BRIEF: Only these lines of the data below are wanted: the one with "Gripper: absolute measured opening", the one with "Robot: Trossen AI", and any lines between them, each repeated exactly.
SOURCE MATERIAL section start
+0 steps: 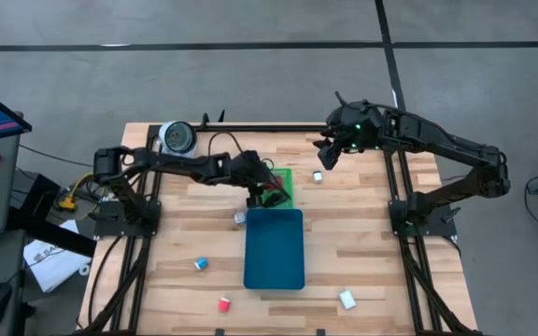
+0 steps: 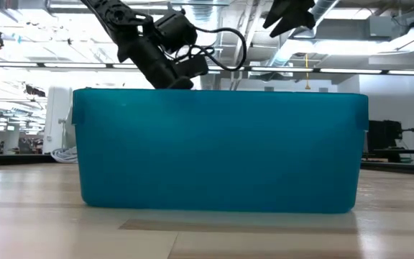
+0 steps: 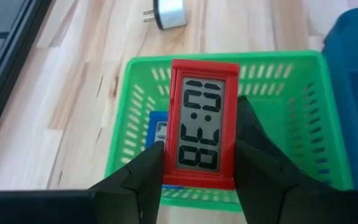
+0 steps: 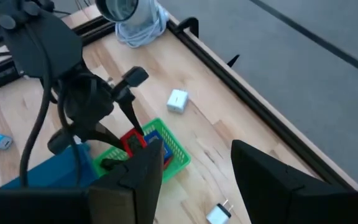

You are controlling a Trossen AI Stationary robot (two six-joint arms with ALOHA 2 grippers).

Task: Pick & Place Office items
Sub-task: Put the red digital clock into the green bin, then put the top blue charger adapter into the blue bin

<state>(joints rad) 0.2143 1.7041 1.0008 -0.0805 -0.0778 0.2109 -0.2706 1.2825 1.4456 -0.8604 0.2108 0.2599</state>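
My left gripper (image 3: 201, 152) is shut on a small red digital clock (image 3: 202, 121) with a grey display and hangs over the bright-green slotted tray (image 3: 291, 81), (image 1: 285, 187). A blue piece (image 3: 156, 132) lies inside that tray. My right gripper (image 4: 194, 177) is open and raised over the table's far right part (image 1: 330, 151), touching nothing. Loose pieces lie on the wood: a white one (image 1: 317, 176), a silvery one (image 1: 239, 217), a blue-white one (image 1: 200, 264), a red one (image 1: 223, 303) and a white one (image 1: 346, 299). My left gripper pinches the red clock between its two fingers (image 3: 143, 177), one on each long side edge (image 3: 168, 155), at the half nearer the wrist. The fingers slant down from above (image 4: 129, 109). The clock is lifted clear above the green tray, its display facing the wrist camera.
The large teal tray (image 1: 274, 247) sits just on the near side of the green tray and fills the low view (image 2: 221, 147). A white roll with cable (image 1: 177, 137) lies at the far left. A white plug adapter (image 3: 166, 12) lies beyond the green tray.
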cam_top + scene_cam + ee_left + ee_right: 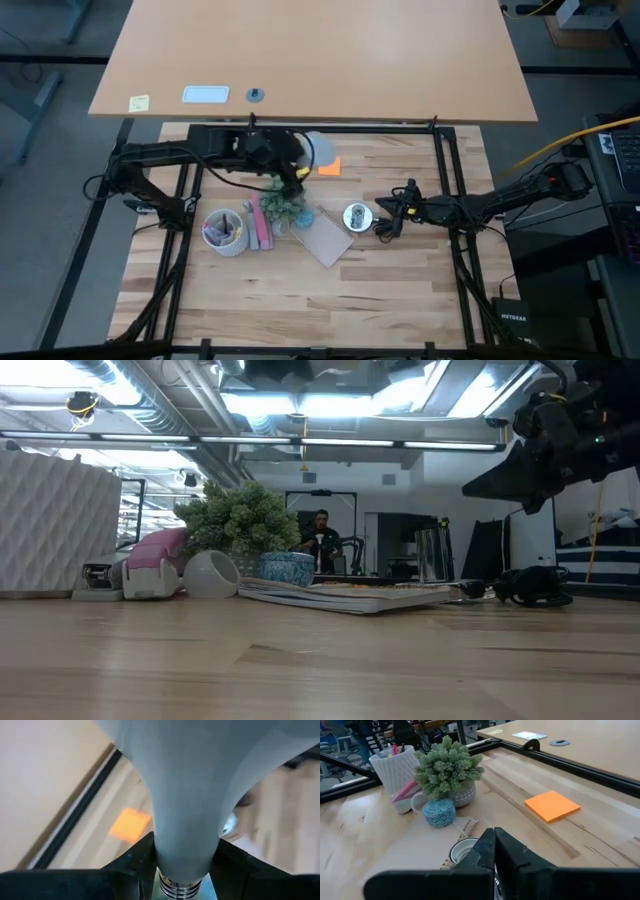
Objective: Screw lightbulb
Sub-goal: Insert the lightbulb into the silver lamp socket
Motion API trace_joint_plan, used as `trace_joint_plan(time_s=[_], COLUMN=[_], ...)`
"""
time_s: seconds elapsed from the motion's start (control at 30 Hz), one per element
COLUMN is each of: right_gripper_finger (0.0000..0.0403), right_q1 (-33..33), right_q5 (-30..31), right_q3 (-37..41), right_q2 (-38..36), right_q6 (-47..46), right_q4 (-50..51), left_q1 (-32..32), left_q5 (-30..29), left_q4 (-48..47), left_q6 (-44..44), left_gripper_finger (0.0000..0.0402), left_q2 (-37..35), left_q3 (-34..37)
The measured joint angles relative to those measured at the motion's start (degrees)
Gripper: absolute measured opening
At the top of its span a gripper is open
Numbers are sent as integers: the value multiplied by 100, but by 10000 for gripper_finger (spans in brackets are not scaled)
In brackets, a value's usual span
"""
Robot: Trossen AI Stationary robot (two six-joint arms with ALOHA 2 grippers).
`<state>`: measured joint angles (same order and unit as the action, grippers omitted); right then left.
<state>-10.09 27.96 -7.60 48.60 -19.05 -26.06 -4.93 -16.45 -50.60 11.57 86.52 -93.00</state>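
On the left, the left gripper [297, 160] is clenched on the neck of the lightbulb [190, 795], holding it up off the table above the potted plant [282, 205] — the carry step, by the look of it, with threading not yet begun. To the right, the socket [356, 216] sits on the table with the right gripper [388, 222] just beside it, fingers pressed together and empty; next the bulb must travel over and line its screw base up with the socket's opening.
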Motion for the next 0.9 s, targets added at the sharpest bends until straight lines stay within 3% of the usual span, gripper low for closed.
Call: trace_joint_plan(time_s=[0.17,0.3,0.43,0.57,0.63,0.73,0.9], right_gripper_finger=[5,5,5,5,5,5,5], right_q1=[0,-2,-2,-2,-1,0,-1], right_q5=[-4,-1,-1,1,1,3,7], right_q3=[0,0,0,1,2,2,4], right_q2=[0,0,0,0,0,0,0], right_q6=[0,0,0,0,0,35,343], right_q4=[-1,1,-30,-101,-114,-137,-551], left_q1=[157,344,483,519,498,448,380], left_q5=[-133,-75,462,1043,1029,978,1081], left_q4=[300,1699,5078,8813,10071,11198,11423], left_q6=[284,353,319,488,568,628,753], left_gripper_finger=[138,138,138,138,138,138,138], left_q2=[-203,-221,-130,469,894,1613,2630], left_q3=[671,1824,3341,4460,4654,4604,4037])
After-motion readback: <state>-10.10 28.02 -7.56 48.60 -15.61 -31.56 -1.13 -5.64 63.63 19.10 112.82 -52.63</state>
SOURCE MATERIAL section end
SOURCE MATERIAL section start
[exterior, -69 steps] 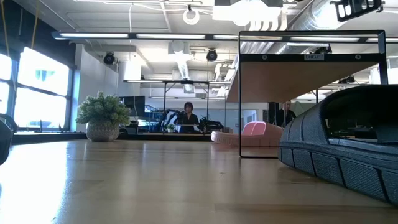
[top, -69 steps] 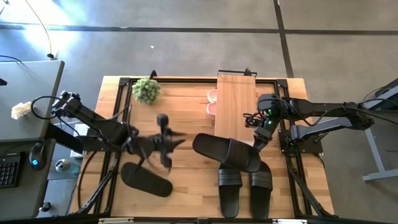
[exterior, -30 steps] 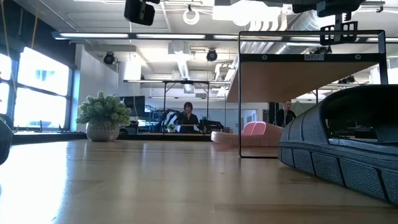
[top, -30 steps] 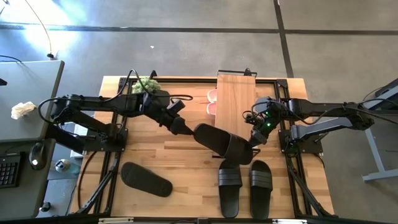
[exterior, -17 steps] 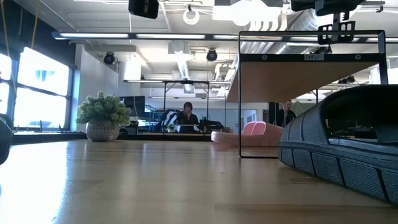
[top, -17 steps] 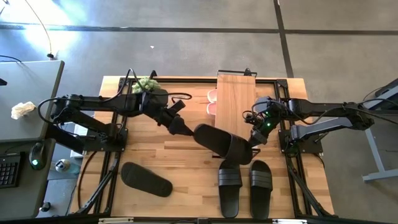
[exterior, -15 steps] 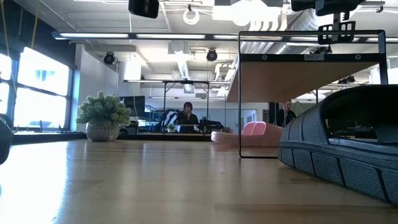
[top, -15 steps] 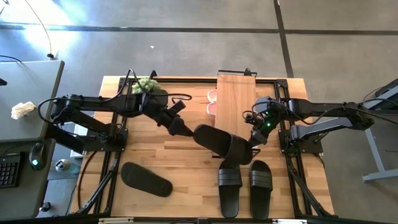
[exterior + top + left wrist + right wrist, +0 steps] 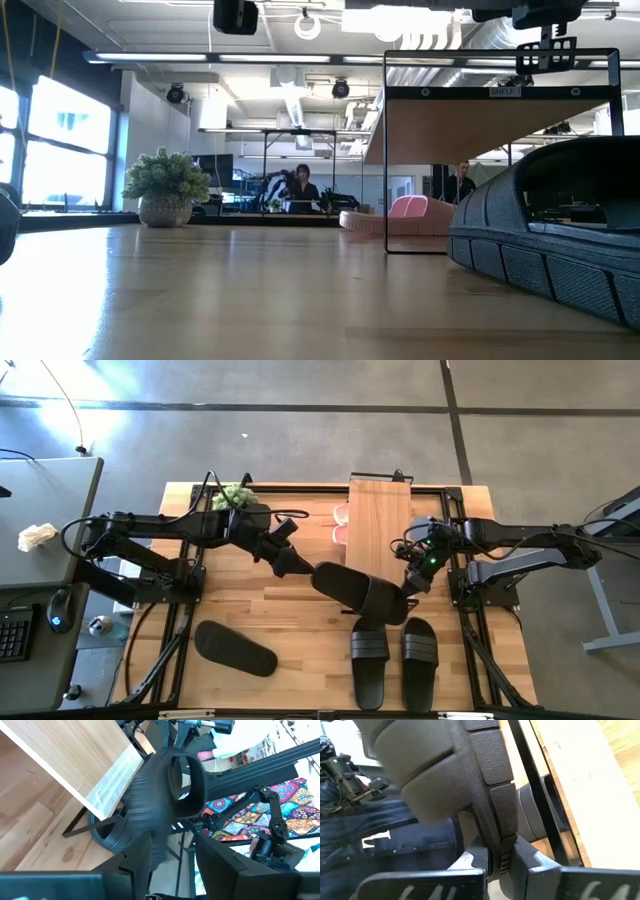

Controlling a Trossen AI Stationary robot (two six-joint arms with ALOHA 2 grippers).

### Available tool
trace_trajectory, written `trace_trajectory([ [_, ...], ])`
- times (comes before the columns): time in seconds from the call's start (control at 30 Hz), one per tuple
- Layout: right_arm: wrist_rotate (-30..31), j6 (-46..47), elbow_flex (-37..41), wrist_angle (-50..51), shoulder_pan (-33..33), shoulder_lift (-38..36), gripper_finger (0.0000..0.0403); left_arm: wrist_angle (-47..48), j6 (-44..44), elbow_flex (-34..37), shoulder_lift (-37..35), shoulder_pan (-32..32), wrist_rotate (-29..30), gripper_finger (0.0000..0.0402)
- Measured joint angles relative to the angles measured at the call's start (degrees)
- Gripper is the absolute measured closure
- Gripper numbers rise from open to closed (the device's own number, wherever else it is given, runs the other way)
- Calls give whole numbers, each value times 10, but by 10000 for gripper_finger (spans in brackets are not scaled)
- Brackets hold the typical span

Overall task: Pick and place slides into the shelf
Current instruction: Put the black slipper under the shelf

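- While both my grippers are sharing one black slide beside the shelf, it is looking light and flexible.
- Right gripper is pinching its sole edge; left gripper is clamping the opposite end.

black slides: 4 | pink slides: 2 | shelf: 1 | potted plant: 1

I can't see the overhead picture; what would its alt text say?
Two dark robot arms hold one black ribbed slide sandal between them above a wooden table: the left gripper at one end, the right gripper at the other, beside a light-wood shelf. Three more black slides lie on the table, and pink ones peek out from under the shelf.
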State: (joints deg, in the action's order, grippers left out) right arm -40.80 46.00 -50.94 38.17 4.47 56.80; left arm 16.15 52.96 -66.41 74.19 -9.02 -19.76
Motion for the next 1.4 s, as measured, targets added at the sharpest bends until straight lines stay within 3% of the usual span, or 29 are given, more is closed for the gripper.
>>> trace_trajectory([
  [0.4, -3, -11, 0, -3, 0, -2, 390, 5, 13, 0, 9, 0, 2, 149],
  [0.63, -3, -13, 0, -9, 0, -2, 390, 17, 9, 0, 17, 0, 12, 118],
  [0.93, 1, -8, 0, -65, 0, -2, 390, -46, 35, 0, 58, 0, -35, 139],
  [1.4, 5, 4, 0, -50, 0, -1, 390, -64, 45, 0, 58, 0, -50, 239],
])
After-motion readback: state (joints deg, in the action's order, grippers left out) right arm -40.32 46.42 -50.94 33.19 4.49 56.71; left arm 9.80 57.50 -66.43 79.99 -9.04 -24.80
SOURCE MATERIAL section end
RESPONSE AREA:
Gripper: absolute measured opening
At the top of its span a gripper is open
Numbers are sent as integers: the value multiplied by 100, but by 10000 for gripper_finger (spans in brackets are not scaled)
In brackets, a value's usual span
"""
Robot: Trossen AI Stationary robot (two six-joint arms with ALOHA 2 grippers).

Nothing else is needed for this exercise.